EXERCISE DATA
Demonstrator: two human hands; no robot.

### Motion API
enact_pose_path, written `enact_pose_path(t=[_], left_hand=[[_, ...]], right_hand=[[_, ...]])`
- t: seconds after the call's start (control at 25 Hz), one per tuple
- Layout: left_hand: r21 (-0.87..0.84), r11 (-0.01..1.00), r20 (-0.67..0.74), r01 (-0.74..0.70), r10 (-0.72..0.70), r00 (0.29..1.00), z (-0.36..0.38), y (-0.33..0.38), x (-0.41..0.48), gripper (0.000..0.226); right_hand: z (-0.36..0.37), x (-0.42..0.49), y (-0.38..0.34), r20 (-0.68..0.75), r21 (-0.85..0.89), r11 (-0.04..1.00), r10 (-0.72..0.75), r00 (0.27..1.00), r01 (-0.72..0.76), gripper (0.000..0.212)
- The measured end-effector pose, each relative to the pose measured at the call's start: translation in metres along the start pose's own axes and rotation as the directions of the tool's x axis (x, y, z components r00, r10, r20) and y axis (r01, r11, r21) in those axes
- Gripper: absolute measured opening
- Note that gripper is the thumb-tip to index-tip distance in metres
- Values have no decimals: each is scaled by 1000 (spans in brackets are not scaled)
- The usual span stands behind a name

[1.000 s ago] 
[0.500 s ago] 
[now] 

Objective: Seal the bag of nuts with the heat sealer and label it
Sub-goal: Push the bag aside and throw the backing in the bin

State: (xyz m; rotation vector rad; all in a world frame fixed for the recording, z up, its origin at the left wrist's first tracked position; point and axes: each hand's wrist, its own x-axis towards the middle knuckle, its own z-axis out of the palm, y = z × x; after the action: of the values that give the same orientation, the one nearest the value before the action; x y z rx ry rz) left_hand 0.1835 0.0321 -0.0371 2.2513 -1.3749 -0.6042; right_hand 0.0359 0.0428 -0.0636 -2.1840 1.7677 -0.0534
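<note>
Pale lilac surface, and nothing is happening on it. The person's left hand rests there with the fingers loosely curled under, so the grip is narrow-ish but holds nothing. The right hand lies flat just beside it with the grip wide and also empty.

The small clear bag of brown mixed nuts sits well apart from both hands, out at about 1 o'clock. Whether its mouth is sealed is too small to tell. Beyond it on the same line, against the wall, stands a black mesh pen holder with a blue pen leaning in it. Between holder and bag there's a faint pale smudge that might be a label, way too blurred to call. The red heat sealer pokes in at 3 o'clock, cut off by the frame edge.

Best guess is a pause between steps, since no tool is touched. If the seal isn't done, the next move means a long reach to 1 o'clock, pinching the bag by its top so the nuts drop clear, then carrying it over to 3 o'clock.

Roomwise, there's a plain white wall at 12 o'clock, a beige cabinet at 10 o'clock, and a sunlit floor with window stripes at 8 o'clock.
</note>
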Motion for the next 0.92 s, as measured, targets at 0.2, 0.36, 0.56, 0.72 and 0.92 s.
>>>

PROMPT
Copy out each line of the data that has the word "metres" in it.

RESPONSE
- The measured end-effector pose, each relative to the pose measured at the call's start: translation in metres along the start pose's own axes and rotation as the directions of the tool's x axis (x, y, z components r00, r10, r20) and y axis (r01, r11, r21) in those axes
- Note that gripper is the thumb-tip to index-tip distance in metres

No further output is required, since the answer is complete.